When the faith community strongly objected to this betrayal, the administration at first defiantly refused to budge. Then it ordered a take-it-or-leave-it "compromise" that shifted the requirement to arrange and pay for contraceptives and abortifacients to insurance companies. Most understand this was a sham compromise that did little to protect conscience concerns. When people objected to his "compromise" edict, Obama responded with a dictatorial wave of the hand, signaling that he was through "compromising" and that there wouldn't be any further discussion.
But something potentially more disturbing is unfolding than Obama's duplicity and his attacks on religious liberty. The left has become so ruthlessly adept at deceptively framing arguments that it has succeeded, to some degree, in painting religious people as the aggressors in this dispute instead of the administration and the left, which started it and finished it. It simply recycled the same template developed by the militant homosexual lobby to depict those who object to the formal sanctification of same-sex marriage as bigoted against the homosexual community rather than as trying to preserve the traditional institution of marriage.
Conservatives -- if we'll wake up and fight back instead of underestimating the importance of holding this turf or, even worse, allowing ourselves to be divided and conquered on social issues -- can win these arguments.
Republicans can reasonably disagree about who is the best presidential candidate. Unfortunately, however, there's a lot of acrimonious infighting on the right, much of which is centered on the hysterical charge that Rick Santorum is some kind of theocrat who wants to outlaw contraception and surveil our bedrooms. It's a spurious claim and one that Santorum has specifically denied, saying he would not attempt to impose his personal views on contraception through policy. He would appoint strict constructionist judges, just as the other Republican nominees say they would, and his worldview would doubtlessly inform his policies -- a universal, inescapable phenomenon.
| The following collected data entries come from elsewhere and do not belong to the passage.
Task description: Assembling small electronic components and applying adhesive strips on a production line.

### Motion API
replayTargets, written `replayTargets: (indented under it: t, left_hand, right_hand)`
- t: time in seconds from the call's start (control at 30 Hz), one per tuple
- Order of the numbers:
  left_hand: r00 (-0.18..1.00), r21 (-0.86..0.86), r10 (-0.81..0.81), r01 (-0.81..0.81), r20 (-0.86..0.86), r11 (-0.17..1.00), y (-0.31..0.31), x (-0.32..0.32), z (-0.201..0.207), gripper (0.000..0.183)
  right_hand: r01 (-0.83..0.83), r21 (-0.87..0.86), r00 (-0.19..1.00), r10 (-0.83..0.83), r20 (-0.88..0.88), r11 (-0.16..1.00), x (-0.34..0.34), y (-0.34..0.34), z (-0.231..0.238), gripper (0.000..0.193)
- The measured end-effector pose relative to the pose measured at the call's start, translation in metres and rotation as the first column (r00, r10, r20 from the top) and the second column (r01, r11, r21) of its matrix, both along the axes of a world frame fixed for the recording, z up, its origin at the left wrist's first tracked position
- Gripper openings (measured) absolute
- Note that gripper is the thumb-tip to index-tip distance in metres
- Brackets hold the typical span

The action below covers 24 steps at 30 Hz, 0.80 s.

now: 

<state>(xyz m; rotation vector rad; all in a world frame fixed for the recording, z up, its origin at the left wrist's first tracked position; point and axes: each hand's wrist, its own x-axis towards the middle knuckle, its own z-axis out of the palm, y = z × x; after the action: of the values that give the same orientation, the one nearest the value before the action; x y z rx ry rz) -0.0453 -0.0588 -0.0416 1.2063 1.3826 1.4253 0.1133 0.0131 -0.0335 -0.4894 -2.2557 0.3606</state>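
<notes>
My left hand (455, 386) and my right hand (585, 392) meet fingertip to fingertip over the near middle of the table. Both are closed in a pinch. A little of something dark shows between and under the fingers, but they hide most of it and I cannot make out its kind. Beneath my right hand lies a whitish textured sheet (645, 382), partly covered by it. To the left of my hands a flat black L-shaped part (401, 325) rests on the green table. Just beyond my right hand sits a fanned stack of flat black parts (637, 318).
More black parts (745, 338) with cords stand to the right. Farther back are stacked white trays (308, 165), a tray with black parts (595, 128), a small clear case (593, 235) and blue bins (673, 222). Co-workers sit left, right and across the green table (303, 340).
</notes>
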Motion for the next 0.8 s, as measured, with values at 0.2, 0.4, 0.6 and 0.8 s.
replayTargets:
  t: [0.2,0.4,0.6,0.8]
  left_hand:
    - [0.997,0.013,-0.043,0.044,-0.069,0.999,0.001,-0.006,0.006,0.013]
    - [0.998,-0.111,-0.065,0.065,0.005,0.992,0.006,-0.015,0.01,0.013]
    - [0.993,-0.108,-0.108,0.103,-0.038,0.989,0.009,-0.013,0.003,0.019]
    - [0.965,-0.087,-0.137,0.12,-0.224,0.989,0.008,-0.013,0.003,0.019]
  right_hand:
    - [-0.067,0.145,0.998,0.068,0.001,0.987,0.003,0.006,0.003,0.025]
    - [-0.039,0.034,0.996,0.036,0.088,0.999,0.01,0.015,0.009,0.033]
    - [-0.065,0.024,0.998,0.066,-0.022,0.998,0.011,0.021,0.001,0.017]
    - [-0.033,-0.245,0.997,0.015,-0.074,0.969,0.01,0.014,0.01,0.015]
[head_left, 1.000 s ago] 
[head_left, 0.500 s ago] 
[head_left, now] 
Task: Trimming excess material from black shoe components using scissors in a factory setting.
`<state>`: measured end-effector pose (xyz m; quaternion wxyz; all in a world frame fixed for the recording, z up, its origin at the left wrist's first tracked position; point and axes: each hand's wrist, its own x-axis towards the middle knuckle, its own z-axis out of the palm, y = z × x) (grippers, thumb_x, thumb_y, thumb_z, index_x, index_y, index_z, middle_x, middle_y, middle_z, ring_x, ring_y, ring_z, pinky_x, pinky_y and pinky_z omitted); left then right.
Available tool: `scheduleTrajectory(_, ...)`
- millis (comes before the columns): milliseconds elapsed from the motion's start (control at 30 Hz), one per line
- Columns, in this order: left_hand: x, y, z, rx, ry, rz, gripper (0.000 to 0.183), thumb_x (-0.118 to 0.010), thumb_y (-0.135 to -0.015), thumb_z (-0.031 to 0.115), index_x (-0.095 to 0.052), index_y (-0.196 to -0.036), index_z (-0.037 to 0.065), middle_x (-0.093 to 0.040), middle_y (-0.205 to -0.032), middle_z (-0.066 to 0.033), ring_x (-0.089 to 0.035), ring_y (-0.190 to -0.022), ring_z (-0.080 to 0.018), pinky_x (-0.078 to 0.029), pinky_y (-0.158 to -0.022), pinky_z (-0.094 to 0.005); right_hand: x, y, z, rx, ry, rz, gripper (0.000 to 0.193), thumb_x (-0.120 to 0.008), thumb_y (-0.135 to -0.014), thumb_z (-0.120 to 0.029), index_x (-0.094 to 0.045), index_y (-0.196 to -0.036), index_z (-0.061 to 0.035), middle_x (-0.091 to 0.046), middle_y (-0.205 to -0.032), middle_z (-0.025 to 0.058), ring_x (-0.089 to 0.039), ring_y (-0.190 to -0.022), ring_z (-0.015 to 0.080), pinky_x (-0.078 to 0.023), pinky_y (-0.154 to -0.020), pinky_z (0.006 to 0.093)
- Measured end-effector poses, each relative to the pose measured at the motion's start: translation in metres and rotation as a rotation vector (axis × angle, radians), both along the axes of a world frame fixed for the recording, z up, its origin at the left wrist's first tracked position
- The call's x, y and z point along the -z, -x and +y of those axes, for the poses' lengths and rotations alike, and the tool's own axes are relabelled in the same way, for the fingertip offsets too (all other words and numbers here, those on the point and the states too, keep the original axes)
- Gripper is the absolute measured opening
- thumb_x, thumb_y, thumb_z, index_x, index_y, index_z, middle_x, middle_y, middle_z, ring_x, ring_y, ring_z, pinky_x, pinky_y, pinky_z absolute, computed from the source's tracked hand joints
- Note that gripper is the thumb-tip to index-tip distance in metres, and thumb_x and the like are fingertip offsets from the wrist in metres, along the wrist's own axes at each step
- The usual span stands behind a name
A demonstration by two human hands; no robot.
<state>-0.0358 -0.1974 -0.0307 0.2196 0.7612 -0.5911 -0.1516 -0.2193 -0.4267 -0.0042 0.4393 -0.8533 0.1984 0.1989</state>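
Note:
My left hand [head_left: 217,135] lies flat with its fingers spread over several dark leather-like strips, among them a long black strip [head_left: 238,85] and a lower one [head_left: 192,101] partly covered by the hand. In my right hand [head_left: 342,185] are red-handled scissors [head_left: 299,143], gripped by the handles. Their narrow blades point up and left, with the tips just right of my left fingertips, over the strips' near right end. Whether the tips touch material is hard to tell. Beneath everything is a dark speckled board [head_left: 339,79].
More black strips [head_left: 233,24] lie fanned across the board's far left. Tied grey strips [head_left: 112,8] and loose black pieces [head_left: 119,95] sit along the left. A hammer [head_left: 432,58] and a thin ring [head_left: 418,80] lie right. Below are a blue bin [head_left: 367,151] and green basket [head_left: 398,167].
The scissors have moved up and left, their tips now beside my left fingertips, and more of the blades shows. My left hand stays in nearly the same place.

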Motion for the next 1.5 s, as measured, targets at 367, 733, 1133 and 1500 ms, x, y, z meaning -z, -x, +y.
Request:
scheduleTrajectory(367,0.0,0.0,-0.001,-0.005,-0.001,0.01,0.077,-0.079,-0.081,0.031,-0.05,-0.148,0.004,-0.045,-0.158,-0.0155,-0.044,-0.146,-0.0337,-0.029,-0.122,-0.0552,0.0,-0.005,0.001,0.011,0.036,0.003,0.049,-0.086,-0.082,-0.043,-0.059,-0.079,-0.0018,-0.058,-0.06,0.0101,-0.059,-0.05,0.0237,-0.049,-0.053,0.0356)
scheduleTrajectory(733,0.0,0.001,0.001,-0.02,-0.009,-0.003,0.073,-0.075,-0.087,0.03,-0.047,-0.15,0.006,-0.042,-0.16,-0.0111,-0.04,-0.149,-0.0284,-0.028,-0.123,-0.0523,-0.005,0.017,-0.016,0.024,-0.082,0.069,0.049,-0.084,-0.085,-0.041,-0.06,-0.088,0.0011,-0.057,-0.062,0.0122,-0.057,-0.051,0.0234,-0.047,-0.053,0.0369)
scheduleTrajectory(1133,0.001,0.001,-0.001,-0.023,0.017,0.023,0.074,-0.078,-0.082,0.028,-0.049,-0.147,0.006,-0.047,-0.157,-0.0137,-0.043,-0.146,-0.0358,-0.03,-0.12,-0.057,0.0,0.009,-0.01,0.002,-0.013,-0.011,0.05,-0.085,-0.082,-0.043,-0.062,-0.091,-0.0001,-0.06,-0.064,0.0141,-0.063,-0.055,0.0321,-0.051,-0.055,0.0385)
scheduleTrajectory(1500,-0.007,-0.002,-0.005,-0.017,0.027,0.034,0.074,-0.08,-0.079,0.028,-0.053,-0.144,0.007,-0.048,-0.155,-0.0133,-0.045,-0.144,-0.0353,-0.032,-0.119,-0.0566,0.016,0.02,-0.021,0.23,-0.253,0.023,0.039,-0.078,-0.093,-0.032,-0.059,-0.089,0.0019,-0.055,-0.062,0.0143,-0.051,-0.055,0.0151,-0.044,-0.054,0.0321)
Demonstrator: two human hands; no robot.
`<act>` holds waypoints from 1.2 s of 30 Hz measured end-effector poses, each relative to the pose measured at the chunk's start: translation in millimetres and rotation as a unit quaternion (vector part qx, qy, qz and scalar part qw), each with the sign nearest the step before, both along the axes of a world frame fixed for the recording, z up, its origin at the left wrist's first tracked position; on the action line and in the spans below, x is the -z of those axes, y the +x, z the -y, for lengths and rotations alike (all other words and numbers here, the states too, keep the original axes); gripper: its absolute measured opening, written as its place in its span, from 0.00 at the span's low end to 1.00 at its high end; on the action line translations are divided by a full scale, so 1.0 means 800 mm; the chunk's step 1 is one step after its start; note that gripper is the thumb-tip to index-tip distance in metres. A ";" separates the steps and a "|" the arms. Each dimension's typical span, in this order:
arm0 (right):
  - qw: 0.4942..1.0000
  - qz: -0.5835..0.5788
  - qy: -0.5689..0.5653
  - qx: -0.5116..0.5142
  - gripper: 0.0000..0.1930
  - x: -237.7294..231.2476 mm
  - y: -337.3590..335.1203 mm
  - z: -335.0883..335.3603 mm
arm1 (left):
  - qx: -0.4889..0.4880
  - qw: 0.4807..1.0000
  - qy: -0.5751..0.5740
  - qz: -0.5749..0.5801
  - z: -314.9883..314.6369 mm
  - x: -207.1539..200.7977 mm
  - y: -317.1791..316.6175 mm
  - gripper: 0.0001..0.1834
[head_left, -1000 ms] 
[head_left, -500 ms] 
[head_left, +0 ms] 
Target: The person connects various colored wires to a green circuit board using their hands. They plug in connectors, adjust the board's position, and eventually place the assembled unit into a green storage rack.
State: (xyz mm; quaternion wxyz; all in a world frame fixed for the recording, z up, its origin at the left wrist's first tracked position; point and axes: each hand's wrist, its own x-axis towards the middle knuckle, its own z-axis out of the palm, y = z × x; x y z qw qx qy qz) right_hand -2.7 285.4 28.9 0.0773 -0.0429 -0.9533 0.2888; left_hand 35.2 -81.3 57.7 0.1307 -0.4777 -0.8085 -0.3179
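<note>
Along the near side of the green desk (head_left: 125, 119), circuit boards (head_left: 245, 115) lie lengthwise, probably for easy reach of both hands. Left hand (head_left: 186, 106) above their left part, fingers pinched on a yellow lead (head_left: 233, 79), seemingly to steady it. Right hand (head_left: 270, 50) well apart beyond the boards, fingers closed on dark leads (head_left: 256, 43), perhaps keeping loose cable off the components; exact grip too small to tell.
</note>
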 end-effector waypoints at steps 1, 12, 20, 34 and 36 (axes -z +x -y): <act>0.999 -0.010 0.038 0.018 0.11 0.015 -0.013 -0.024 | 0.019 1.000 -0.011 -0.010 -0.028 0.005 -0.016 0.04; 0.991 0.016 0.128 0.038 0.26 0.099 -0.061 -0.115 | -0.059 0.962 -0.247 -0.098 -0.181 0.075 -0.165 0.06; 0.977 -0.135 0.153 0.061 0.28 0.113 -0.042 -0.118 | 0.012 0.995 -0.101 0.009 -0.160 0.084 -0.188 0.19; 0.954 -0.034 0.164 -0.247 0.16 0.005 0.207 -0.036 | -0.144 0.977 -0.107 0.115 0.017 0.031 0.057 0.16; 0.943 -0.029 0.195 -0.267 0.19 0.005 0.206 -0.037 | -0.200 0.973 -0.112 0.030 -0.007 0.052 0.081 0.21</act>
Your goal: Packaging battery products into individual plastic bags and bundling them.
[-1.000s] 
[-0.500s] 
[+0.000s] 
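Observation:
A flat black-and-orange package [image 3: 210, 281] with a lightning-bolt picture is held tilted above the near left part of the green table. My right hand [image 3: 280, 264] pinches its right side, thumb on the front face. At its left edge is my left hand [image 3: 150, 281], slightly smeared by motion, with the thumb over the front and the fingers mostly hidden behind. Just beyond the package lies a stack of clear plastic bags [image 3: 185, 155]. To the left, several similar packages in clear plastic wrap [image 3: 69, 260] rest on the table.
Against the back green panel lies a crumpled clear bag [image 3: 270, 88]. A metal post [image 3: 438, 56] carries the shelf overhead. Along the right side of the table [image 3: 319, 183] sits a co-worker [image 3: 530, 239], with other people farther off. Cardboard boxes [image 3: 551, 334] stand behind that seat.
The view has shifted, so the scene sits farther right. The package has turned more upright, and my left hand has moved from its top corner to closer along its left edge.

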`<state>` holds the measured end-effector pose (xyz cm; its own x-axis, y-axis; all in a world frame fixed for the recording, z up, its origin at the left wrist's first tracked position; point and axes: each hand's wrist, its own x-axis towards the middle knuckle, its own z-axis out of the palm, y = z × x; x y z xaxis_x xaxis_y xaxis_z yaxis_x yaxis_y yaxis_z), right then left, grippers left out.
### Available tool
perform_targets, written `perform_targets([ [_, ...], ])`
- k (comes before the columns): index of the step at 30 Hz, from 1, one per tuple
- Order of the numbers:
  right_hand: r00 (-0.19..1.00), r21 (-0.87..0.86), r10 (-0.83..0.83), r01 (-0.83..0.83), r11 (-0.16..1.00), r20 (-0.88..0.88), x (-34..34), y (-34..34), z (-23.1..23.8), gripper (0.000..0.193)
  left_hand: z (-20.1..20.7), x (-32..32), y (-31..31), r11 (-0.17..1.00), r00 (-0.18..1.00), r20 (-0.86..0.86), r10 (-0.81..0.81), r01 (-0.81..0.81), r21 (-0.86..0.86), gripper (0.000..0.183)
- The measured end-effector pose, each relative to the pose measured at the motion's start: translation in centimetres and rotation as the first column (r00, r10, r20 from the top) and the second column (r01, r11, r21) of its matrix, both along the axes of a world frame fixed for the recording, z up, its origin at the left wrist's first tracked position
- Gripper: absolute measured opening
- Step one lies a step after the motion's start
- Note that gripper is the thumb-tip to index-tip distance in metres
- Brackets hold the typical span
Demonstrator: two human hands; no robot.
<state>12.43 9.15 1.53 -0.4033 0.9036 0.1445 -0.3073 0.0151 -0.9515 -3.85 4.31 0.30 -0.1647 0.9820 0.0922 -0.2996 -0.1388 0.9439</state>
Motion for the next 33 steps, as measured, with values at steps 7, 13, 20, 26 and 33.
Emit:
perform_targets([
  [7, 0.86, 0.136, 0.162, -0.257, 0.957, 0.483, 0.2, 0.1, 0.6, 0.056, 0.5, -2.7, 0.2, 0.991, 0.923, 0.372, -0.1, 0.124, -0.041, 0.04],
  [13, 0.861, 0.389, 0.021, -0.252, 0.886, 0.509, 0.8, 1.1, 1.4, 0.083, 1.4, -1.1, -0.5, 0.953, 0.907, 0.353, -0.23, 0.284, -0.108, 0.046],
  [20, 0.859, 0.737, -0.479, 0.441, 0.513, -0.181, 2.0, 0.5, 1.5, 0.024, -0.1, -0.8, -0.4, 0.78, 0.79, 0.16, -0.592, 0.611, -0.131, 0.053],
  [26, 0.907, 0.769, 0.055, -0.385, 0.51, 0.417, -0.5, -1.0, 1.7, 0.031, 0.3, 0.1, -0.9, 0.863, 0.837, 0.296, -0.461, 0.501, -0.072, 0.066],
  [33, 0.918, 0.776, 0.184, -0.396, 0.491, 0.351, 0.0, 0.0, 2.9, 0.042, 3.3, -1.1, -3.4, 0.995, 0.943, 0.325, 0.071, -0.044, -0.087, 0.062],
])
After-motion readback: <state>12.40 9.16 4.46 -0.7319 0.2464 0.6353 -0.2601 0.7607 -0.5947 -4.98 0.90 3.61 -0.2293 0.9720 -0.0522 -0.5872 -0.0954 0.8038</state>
Just because we must focus our attention on reversing our national financial free fall doesn't mean we have to abandon our traditional commitment to social conservatism, long reflected in the Republican platform. It doesn't mean we have to fecklessly surrender to the noxious notion that authentic, outspoken Christians are now a threat to religious liberty when in fact no other group is more committed to preserving it. It doesn't mean we have to roll over to this progressive trend to coarsen our culture and denigrate traditional values.
The Republican tent is plenty big enough for conservatives of all stripes -- and Libertarians -- but Reagan's three-legged stool of economic, national defense and social conservatism will topple if any of its legs is severed.
Leftists have succeeded in redefining many issues. Will we allow them to redefine us, as well?